Saved entries:
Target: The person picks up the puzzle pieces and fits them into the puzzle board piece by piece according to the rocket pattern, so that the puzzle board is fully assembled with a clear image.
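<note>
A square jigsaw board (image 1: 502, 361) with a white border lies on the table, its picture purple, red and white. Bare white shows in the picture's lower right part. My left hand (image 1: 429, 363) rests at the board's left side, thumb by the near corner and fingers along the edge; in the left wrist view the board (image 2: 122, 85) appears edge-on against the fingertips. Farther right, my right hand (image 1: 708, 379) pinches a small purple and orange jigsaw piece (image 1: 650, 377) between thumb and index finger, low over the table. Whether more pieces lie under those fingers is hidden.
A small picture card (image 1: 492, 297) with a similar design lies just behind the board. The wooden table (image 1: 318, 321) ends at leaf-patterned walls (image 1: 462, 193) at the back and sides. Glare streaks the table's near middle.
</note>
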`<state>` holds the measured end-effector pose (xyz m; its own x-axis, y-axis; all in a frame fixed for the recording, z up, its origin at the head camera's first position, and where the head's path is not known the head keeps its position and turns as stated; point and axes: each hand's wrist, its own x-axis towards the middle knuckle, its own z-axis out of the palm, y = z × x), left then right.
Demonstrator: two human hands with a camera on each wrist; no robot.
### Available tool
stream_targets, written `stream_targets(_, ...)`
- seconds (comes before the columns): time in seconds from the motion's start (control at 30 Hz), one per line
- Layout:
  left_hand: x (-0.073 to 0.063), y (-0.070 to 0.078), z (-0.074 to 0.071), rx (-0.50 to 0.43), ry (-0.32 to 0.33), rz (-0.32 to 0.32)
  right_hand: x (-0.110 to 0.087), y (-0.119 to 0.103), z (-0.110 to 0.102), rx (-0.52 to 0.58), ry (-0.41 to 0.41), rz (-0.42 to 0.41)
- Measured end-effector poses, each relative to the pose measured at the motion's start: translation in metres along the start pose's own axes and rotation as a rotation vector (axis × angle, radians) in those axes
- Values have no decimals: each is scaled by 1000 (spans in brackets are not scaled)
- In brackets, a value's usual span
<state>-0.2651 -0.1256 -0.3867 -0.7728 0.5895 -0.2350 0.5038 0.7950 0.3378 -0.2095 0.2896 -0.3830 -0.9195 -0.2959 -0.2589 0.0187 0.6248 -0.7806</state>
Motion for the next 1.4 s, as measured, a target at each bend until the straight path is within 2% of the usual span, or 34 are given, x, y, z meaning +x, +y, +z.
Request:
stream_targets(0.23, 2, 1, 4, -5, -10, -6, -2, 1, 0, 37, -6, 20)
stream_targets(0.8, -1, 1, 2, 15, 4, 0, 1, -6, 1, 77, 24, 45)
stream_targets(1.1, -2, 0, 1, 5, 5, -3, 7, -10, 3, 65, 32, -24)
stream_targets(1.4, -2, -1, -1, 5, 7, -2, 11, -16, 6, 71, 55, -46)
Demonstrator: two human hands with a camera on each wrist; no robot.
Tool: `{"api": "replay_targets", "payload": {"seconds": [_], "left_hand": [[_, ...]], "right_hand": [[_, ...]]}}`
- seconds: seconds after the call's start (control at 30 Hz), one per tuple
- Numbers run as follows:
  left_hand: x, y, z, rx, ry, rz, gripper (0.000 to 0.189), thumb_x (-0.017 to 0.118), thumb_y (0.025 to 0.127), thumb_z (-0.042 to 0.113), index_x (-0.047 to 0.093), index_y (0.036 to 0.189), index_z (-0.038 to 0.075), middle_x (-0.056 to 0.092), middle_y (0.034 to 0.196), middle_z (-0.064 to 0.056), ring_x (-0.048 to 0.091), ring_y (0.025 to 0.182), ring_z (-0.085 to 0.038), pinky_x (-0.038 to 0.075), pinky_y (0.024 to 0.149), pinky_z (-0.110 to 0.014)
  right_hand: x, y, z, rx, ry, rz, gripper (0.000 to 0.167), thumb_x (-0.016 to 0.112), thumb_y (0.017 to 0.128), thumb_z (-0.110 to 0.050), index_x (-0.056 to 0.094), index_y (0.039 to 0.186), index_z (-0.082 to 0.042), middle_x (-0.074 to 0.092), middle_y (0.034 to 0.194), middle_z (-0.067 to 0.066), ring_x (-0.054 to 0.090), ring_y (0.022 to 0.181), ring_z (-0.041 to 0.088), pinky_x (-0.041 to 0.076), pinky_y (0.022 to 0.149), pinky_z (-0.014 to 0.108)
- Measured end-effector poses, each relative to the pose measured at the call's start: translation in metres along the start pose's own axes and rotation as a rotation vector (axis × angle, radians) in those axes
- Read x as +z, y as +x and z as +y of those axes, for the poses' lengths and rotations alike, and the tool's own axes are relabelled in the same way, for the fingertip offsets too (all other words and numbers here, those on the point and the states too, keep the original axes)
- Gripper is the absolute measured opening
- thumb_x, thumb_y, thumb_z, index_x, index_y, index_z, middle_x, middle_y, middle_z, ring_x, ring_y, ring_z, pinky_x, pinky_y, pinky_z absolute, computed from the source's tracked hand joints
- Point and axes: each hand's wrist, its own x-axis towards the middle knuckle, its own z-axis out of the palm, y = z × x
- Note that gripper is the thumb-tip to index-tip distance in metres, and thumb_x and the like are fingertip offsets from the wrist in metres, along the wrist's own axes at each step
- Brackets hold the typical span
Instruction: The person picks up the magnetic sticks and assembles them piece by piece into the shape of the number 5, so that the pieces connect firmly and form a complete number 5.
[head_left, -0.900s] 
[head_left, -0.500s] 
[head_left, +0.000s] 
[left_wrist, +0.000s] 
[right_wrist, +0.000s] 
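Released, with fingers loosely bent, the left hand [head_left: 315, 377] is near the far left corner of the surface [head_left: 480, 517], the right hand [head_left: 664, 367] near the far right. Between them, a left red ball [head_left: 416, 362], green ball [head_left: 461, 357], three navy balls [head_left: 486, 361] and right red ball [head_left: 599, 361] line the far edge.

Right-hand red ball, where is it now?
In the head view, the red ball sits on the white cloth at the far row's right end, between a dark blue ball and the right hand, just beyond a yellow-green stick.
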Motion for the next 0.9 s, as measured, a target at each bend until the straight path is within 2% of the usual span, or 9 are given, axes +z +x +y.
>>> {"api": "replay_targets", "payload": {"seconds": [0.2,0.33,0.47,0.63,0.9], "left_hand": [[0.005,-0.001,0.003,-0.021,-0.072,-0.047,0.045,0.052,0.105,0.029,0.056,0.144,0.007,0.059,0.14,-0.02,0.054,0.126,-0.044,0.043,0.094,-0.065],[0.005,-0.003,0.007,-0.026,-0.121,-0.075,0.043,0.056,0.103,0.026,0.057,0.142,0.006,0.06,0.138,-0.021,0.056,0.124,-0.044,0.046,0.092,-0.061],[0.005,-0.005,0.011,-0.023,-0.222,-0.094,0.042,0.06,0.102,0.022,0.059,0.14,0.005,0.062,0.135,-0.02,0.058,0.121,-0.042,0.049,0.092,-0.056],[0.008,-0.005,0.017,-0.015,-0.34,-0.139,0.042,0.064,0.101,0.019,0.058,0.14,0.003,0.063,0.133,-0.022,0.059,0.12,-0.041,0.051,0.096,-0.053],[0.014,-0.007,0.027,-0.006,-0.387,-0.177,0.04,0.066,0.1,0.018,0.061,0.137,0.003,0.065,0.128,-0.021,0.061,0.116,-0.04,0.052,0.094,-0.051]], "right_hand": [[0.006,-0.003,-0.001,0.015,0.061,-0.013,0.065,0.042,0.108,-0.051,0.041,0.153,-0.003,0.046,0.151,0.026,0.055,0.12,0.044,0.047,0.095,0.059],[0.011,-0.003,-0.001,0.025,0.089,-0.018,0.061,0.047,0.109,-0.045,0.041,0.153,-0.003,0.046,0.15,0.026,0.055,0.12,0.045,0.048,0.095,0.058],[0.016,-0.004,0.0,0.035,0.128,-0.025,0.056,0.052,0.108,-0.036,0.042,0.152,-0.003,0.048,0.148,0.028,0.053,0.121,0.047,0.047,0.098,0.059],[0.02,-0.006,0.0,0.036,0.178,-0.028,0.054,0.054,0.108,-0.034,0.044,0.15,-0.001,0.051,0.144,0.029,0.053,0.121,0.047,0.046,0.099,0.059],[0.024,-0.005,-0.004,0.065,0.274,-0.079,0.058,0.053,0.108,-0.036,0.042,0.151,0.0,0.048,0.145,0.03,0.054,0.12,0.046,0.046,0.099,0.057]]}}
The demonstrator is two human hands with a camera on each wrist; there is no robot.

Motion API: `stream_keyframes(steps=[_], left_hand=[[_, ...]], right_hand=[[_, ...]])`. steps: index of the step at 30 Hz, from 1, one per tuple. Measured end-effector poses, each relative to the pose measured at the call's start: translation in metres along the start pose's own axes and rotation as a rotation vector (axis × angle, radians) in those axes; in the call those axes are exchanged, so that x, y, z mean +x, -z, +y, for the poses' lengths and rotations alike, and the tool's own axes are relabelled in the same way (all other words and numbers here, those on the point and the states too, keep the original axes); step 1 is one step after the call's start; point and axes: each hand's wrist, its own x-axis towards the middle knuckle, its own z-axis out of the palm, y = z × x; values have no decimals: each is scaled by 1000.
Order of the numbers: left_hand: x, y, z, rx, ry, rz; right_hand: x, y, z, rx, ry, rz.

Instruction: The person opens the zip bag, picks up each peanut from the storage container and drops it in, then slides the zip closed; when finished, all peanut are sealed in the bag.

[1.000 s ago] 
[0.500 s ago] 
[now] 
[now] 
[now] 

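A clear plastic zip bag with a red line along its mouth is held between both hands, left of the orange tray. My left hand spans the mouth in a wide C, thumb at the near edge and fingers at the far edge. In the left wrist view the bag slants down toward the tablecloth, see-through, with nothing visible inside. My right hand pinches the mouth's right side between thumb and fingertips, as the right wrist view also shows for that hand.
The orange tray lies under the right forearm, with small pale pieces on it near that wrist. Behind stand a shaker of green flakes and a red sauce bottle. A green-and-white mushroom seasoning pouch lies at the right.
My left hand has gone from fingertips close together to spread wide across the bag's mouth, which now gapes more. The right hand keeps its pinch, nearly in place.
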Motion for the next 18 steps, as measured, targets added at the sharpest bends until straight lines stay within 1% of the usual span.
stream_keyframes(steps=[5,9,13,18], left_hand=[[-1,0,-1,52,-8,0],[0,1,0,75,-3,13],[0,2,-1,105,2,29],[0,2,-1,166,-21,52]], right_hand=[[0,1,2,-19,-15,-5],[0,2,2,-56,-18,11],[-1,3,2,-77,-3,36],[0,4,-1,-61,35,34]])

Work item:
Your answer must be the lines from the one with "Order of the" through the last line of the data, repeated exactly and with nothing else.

Exercise response:
Order of the numbers: left_hand: x, y, z, rx, ry, rz; right_hand: x, y, z, rx, ry, rz.

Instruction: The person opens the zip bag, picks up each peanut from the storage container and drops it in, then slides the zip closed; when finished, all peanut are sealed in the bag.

[1.000 s ago] 
[0.500 s ago] 
[now] 
[now] 
[now] 

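A clear plastic zip bag with a red line along its mouth is held between both hands, left of the orange tray. My left hand spans the mouth in a wide C, thumb at the near edge and fingers at the far edge. In the left wrist view the bag slants down toward the tablecloth, see-through, with nothing visible inside. My right hand pinches the mouth's right side between thumb and fingertips, as the right wrist view also shows for that hand.
The orange tray lies under the right forearm, with small pale pieces on it near that wrist. Behind stand a shaker of green flakes and a red sauce bottle. A green-and-white mushroom seasoning pouch lies at the right.
My left hand has gone from fingertips close together to spread wide across the bag's mouth, which now gapes more. The right hand keeps its pinch, nearly in place.
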Motion for the next 18 steps, as measured, targets added at the sharpest bends until straight lines stay within 1% of the usual span.
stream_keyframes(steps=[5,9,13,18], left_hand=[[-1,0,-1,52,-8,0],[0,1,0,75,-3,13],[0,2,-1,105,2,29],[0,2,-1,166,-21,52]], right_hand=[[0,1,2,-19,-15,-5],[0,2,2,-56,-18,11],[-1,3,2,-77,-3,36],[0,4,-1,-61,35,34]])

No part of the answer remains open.